9.7.11. Surface Instructions

This section describes PTX instructions for accessing surfaces. PTX supports the following operations on surface descriptors:

Static initialization of surface descriptors.

Module-scope and per-entry scope definitions of surface descriptors.

Ability to query fields within surface descriptors.

These instructions provide access to surface memory.

  • suld
  • sust
  • sured
  • suq

9.7.11.1. Surface Instructions: suld

suld

Load from surface memory.

Syntax

suld.b.geom{.cop}.vec.dtype.clamp  d, [a, b];  // unformatted

.geom  = { .1d, .2d, .3d, .a1d, .a2d };
.cop   = { .ca, .cg, .cs, .cv };               // cache operation
.vec   = { none, .v2, .v4 };
.dtype = { .b8 , .b16, .b32, .b64 };
.clamp = { .trap, .clamp, .zero };

Description

suld.b.{1d,2d,3d}

Load from surface memory using a surface coordinate vector.

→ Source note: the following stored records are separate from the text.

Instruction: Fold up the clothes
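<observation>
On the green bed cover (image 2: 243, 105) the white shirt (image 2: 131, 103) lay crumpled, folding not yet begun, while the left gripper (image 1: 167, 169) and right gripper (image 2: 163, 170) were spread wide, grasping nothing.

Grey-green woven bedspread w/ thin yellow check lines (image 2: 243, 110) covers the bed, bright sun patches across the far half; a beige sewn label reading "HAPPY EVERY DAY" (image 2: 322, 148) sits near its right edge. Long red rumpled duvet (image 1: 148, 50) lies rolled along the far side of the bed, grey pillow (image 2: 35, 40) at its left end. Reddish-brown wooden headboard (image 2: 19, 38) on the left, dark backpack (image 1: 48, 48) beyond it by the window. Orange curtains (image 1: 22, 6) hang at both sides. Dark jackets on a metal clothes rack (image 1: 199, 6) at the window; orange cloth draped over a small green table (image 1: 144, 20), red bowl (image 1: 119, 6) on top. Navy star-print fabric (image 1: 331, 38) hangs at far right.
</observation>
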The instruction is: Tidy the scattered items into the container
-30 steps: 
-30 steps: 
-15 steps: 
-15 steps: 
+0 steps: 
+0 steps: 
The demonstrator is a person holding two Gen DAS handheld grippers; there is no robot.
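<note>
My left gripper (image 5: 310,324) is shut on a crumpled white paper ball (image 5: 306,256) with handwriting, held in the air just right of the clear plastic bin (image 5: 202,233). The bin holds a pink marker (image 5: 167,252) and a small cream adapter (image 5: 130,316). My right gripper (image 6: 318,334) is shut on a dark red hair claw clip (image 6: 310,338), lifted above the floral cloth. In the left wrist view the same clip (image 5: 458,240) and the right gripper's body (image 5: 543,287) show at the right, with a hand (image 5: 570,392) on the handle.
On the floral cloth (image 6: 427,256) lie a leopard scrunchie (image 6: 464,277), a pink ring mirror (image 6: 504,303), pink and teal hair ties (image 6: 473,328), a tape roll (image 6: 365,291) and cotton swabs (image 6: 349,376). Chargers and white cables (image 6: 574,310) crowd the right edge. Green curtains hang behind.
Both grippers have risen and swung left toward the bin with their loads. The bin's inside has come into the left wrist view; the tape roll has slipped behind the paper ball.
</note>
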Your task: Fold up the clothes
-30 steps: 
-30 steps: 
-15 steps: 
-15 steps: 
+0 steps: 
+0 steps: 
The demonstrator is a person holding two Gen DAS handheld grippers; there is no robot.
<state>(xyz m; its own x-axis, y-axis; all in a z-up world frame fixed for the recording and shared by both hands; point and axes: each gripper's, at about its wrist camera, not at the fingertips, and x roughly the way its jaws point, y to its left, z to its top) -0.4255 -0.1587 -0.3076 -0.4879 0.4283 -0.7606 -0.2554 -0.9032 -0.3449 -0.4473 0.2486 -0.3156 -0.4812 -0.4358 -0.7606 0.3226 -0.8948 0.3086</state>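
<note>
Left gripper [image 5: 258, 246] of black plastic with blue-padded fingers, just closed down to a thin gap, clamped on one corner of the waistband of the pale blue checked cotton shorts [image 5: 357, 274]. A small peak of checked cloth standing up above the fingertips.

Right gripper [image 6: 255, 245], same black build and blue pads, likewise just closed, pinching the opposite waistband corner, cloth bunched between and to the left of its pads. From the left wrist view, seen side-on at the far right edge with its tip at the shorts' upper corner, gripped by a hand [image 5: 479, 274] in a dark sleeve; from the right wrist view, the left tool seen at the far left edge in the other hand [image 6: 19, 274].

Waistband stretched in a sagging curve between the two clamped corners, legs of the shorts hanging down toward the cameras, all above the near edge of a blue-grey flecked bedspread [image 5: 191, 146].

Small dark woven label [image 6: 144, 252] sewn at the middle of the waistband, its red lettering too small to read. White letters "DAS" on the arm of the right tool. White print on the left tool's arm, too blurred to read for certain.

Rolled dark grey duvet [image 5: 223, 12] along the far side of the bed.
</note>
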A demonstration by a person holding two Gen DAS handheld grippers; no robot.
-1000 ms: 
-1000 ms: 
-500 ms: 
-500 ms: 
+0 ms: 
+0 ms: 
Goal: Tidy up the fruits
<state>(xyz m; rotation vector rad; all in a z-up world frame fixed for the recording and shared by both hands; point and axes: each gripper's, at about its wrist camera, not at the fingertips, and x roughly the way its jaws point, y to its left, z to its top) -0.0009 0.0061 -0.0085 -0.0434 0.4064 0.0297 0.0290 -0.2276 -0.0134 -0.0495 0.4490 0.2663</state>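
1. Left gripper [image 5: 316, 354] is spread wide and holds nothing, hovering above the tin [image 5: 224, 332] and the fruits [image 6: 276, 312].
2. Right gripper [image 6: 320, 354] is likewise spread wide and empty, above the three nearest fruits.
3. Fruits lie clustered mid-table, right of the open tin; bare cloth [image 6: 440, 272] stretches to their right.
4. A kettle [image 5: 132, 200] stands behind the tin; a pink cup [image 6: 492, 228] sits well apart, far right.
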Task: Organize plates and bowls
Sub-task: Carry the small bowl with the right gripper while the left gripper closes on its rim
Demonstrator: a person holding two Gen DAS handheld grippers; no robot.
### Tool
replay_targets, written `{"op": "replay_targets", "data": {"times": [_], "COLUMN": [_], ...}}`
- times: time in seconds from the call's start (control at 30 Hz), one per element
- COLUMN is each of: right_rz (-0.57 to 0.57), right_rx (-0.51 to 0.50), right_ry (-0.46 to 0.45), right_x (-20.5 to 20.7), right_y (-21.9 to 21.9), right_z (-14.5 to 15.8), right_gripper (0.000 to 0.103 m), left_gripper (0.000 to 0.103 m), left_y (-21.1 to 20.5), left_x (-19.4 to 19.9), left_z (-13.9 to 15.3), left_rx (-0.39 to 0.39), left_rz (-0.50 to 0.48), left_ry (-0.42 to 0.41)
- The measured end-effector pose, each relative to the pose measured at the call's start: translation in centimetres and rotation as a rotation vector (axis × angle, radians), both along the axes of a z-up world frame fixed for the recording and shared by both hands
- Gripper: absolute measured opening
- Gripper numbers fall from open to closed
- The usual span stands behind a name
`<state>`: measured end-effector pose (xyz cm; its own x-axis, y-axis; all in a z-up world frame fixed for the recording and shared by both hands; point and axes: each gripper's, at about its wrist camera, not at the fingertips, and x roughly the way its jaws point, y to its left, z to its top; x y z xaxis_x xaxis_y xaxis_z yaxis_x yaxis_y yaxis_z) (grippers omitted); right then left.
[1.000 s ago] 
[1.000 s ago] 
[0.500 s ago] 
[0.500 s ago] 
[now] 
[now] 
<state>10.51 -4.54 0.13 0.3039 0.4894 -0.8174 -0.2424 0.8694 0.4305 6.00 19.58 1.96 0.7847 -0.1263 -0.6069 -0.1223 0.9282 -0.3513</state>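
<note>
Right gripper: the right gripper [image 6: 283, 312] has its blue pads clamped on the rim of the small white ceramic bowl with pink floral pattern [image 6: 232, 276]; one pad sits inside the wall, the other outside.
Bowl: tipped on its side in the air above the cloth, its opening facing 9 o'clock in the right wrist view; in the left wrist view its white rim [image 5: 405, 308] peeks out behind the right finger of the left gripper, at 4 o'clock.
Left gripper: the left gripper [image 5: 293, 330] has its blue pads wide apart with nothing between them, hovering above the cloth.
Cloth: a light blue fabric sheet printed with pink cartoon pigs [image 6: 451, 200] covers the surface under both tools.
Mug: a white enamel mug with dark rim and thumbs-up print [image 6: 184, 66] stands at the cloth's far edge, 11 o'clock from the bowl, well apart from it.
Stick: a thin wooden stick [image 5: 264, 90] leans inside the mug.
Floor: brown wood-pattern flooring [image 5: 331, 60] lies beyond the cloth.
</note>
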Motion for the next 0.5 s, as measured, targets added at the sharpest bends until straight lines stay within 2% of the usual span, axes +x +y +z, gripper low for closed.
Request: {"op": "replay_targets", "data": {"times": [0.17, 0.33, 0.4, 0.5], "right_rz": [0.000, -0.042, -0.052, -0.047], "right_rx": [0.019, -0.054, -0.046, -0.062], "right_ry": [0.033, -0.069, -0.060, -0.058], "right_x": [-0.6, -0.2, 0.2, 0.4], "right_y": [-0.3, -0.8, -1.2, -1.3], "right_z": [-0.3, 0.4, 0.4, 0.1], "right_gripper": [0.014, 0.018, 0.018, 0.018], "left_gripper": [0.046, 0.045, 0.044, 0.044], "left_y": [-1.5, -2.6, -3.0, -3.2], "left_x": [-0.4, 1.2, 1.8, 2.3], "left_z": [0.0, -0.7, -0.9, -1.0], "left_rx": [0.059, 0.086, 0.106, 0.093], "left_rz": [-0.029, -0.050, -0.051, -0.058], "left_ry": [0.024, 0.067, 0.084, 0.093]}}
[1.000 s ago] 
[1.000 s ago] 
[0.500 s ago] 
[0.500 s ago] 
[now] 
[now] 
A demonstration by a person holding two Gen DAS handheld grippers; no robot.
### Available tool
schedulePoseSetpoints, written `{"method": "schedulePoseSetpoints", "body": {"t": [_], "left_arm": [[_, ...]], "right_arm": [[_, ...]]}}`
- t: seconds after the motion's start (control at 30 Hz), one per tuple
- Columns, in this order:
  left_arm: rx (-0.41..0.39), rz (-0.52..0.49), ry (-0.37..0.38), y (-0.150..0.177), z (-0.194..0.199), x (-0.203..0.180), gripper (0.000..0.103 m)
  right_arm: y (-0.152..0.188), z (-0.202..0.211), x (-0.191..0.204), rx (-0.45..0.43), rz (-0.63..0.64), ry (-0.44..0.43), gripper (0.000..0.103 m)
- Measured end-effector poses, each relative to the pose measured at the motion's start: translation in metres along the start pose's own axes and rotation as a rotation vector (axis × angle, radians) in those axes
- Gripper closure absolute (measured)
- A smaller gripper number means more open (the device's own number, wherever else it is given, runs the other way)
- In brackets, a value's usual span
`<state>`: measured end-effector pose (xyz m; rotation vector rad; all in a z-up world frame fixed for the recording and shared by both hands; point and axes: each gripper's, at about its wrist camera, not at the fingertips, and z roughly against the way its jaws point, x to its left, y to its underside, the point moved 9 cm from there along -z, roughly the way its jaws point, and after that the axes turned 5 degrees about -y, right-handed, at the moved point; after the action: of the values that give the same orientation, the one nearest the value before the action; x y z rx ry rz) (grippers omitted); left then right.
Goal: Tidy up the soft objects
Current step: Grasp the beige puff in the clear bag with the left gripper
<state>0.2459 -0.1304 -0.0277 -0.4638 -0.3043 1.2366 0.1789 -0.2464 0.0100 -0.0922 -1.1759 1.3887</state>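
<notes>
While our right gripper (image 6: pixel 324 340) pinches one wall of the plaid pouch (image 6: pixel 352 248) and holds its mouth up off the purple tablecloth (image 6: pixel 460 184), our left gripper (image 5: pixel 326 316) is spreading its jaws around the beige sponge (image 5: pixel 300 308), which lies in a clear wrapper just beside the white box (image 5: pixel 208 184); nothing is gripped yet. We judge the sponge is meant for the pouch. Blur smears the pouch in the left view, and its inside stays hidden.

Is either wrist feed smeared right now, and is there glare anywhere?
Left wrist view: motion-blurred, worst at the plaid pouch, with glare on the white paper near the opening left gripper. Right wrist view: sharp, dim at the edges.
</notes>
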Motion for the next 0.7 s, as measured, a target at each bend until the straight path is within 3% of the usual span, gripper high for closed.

The instruction loads data from the surface named by operand a at coordinates given by operand b into destination d. Operand a is a .surfref variable or .u64 register. Operand b is a scalar or singleton tuple for 1d surfaces; is a two-element vector for 2d surfaces; and is a four-element vector for 3d surfaces, where the fourth element is ignored. Coordinate elements are of type .s32.

suld.b performs an unformatted load of binary data. The lowest dimension coordinate represents a byte offset into the surface and is not scaled, and the size of the data transfer matches the size of destination operand d.

suld.b.{a1d,a2d}

Surface layer selection, followed by a load from the selected surface. The instruction first selects a surface layer from the surface array named by operand a using the index given by the first element of the array coordinate vector b. The instruction then loads data from the selected surface at coordinates given by the remaining elements of operand b into destination d. Operand a is a .surfref variable or .u64 register. Operand b is a bit-size type vector or tuple containing an index into the array of surfaces followed by coordinates within the selected surface, as follows:

For 1d surface arrays, operand b has type .v2.b32. The first element is interpreted as an unsigned integer index (.u32) into the surface array, and the second element is interpreted as a 1d surface coordinate of type .s32.

For 2d surface arrays, operand b has type .v4.b32. The first element is interpreted as an unsigned integer index (.u32) into the surface array, and the next two elements are interpreted as 2d surface coordinates of type .s32. The fourth element is ignored.

A surface base address is assumed to be aligned to a 16 byte boundary, and the address given by the coordinate vector must be naturally aligned to a multiple of the access size. If an address is not properly aligned, the resulting behavior is undefined; i.e., the access may proceed by silently masking off low-order address bits to achieve proper rounding, or the instruction may fault.

The .clamp field specifies how to handle out-of-bounds addresses:

.trap: causes an execution trap on out-of-bounds addresses

.clamp: loads data at the nearest surface location (sized appropriately)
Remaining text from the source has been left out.